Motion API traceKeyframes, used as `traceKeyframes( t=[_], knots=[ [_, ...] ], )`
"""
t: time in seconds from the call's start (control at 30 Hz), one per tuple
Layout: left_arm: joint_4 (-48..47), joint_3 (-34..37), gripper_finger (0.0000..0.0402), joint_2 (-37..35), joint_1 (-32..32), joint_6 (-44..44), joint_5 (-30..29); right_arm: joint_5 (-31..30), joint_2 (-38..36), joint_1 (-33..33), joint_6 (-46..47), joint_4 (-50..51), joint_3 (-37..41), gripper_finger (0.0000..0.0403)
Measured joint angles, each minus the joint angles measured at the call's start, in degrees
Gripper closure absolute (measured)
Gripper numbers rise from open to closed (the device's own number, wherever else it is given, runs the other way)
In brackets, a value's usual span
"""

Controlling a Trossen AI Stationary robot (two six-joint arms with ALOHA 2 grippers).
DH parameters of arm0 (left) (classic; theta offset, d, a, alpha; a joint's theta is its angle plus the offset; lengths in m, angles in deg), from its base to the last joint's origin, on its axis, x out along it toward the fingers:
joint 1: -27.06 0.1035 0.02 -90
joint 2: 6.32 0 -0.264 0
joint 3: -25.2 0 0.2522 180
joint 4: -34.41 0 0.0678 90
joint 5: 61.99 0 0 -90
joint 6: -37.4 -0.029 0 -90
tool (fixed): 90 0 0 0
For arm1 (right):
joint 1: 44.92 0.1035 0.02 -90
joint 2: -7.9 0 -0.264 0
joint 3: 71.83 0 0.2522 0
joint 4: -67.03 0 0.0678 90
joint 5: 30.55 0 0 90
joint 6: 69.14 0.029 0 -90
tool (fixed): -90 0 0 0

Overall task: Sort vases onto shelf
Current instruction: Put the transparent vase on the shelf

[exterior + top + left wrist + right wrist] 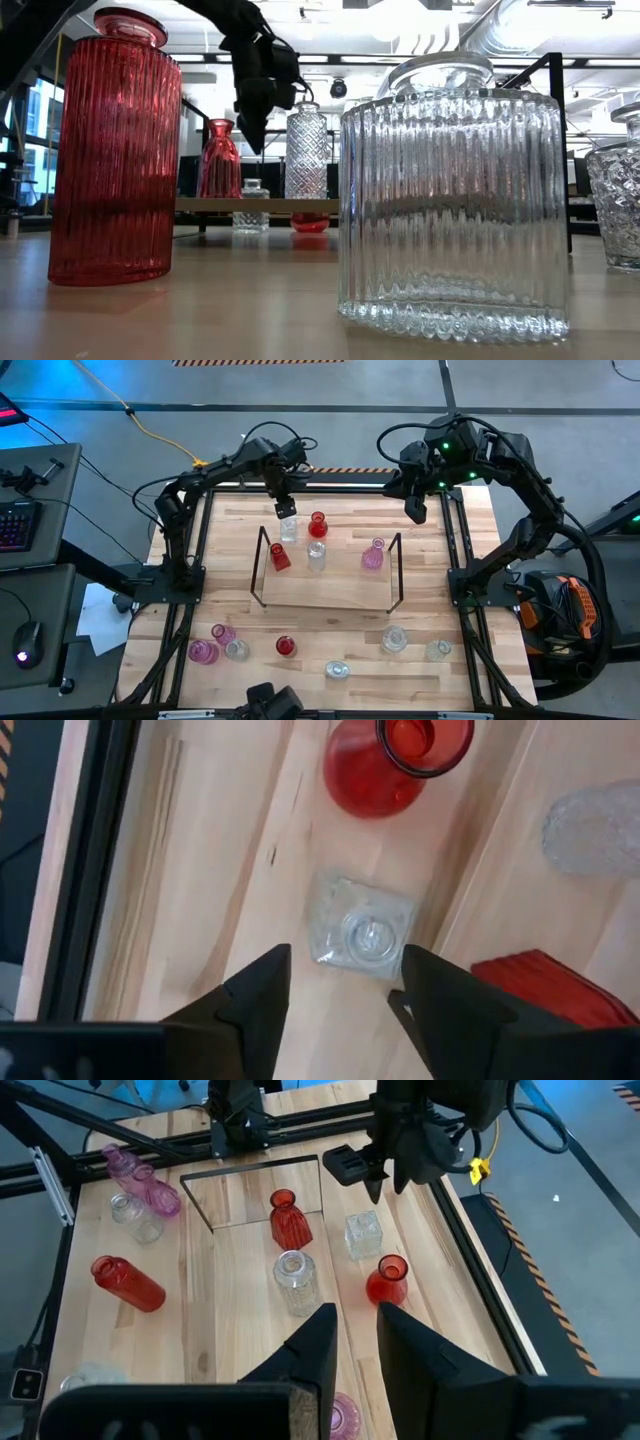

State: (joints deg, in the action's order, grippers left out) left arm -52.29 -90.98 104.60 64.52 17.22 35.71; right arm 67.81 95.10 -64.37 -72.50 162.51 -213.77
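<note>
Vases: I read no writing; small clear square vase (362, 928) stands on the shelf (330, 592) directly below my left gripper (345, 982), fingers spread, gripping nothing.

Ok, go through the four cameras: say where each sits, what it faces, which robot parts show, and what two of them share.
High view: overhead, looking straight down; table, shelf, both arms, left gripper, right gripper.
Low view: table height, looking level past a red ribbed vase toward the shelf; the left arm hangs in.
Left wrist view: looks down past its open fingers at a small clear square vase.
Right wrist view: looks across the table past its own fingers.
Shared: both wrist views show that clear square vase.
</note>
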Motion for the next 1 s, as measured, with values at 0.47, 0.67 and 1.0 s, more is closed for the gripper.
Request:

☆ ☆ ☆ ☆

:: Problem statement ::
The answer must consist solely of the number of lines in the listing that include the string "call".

:: Solution to the exercise ::
2